Of course, he hid all this emotion and worry away from his family

Ok, so the ‘boy’ is a young man, a loved son! Those of you with children will know what men mean when they refer to their sons as their boys! They are always their ‘boys’ no matter how old or how tough they become. It is true to say that sons get bigger, cheekier, and more expensive to feed, and they drink their dad’s beer and challenge the long established authority. However, they remain ‘boys’ in the hearts of their fathers, even when they are men.

This man’s boy went to war earlier this year.

It seemed to this father that one-day his son was a spotty juvenile and the next minute he was a young Royal Marine carrying a bloody big gun and a ‘full metal jacket’. Of course, it was not a surprise to him, his boy going to war; he had been ready for that inevitability all the way through the previous nine months when his boy was in military training.
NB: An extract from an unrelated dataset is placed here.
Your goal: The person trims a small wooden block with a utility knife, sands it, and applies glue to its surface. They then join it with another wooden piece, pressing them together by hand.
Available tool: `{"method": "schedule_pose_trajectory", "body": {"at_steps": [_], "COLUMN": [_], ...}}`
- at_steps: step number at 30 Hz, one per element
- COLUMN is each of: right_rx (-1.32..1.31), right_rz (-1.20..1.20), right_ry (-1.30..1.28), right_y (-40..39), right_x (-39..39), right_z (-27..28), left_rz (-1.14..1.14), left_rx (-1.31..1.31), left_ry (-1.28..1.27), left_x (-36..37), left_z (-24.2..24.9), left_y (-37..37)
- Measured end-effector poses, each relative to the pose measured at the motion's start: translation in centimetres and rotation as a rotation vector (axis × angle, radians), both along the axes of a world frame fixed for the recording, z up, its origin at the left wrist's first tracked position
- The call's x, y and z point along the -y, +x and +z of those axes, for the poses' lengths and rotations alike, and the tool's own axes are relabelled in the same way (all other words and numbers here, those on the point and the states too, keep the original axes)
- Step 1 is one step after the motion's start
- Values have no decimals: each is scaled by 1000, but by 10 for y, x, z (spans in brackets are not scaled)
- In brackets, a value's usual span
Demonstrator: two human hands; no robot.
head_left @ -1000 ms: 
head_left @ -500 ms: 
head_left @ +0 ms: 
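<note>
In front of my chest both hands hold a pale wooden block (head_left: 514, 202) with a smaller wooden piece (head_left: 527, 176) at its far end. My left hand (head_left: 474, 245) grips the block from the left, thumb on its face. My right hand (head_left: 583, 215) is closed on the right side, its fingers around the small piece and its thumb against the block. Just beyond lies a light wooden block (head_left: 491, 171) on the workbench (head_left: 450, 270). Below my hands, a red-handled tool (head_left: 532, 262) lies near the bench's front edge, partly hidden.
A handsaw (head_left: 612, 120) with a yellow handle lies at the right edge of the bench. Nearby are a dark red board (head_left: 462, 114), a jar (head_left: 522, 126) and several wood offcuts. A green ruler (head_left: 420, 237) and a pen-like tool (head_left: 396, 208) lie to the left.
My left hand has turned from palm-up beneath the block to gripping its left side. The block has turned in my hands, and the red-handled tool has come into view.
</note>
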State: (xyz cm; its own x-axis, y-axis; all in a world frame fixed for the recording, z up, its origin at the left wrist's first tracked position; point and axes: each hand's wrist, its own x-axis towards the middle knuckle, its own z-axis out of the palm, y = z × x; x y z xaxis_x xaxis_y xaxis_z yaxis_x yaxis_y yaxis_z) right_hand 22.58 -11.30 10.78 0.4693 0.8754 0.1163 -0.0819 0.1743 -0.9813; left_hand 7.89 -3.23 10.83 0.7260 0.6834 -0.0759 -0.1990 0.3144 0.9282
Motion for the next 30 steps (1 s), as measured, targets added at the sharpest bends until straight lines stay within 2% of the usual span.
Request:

The hardest in the world, say those who make them do it. The man, a loving father, was ‘intellectually’ ready for his boy to go to war. He understood and accepted that being a Marine was what the boy had chosen to do. He was as proud as its possible to be - when watching him doing his stuff on the passing out day. On that wonderful day war did not seem to close to his son or his family.

The man secretly became an emotional wreck.

Like all Dad’s, with boys in the military, this man considered his boy to be his little hero, and forever the pretend soldier with a toy gun and a muddy face -as he was when aged seven. However, what took this man by surprise, a few days after his son had been deployed to a war zone, was how he felt in the morning when he turned on the Radio. The man secretly became an emotional wreck. He would wake up every morning and turn up the volume up on the BBC Radio Two News. (He is one of Terry’s old geezers!) Those first few moments of each day became the most intense minutes that he had ever experienced, and it got worse for him as time went on. He would listen for news of fatalities in Afghanistan. This became addictive behaviour and it was not just the early news that he was focusing on. He would listen again at every opportunity - while eating breakfast, driving to work, at work, driving home from work, eating his tea, watching television, listening to the radio as he got back into bed at the end of the day. It was all consuming; he was obsessed with news, particularly bulletins that mentioned Helmand Province, Sangin, or the Marines.

This went on every day while his boy was at war.

Addictively, he started watching every programme he could find that referred to war. Between the news bulletins, he started searching the internet for

more and more information and found himself reading articles from just about every point of view ever written on the Afghan war. He even signed up to YouTube and started watching all the footage he could find showing the Marines, or indeed any military in Afghanistan. Google Earth became his home page and he desperately attempted to zoom in to view the Helmand territory, knowing it was not a live picture, and hoping that maybe, just maybe, he would see his son. He even searched for civillian employment opportunities that may be available in Camp Bastion - he just wanted to be close to his boy.

It was not the first time that one of his boy's had gone to war.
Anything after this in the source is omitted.